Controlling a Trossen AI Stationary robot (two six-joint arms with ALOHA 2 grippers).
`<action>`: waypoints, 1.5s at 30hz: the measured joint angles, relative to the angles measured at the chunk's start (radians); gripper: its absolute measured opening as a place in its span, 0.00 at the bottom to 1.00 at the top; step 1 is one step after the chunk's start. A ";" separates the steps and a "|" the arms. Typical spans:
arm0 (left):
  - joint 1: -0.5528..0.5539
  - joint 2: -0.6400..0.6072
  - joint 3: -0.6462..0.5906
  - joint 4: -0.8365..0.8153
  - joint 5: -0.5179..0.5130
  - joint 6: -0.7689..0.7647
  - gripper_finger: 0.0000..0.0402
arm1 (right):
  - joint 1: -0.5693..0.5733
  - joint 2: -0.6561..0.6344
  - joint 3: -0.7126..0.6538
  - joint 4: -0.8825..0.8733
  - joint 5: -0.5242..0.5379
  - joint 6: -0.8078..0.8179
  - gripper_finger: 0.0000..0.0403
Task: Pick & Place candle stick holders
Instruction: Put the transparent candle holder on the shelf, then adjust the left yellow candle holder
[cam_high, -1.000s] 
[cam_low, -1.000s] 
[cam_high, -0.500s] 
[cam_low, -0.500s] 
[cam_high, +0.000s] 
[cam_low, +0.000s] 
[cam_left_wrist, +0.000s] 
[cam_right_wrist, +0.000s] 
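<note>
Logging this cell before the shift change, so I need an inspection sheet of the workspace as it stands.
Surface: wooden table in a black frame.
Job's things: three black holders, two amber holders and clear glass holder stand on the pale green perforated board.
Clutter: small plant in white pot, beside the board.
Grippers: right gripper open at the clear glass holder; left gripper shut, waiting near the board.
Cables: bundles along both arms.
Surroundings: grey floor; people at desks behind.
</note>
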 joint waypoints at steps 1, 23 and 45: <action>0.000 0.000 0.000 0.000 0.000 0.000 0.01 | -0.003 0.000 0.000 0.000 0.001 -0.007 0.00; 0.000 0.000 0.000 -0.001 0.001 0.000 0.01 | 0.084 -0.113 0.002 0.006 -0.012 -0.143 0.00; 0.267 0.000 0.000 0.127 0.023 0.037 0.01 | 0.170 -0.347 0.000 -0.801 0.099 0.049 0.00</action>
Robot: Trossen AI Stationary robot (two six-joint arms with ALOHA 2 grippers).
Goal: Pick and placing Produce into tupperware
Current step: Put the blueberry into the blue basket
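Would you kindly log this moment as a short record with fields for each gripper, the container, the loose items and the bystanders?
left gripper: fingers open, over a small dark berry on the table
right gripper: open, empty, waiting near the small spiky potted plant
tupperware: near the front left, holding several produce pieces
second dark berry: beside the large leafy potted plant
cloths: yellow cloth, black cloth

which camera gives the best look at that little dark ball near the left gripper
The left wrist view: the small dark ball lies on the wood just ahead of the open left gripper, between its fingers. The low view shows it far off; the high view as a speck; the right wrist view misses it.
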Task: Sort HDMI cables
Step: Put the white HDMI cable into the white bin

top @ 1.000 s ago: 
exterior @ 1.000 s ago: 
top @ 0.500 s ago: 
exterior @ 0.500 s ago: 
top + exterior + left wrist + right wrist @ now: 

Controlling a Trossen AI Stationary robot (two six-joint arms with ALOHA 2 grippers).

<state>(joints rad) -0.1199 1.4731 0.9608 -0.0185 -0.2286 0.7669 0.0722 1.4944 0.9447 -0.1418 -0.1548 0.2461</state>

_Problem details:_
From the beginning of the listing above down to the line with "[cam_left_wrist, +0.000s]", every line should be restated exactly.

_Answer:_
Controlling a Trossen AI Stationary robot (two six-joint arms with ALOHA 2 grippers).
`<action>`: waypoints, 1.5s at 30hz: the measured joint angles, relative to the angles measured at the chunk's start (radians); gripper: its absolute measured opening as a place in its span, 0.00 at the bottom to 1.00 at the top; step 1 is one step after the chunk's start. A ";" separates the steps and a "|" the arms. Typical spans:
arm0 (left):
  - joint 1: -0.5528..0.5539
  - joint 2: -0.6400..0.6072
  - joint 3: -0.6462..0.5906
  - joint 4: -0.8365..0.8153
  - joint 5: -0.5179..0.5130
  - joint 6: -0.7689..0.7647
  - gripper_finger: 0.0000..0.0402
arm1 (right):
  - joint 1: -0.5693..0.5733
  - joint 2: -0.6561..0.6344
  - joint 3: -0.7126..0.6538
  - joint 4: -0.8825..0.8733
  - joint 5: -0.5242..0.5379
  - joint 6: -0.8078..0.8179
  - gripper_finger: 0.0000..0.0403
Task: Pick & Place candle stick holders
Instruction: Put the transparent candle holder on the shelf, then adjust the left yellow candle holder
[cam_high, -1.000s] 
[cam_low, -1.000s] 
[cam_high, -0.500s] 
[cam_low, -0.500s] 
[cam_high, +0.000s] 
[cam_low, +0.000s] 
[cam_left_wrist, +0.000s] 

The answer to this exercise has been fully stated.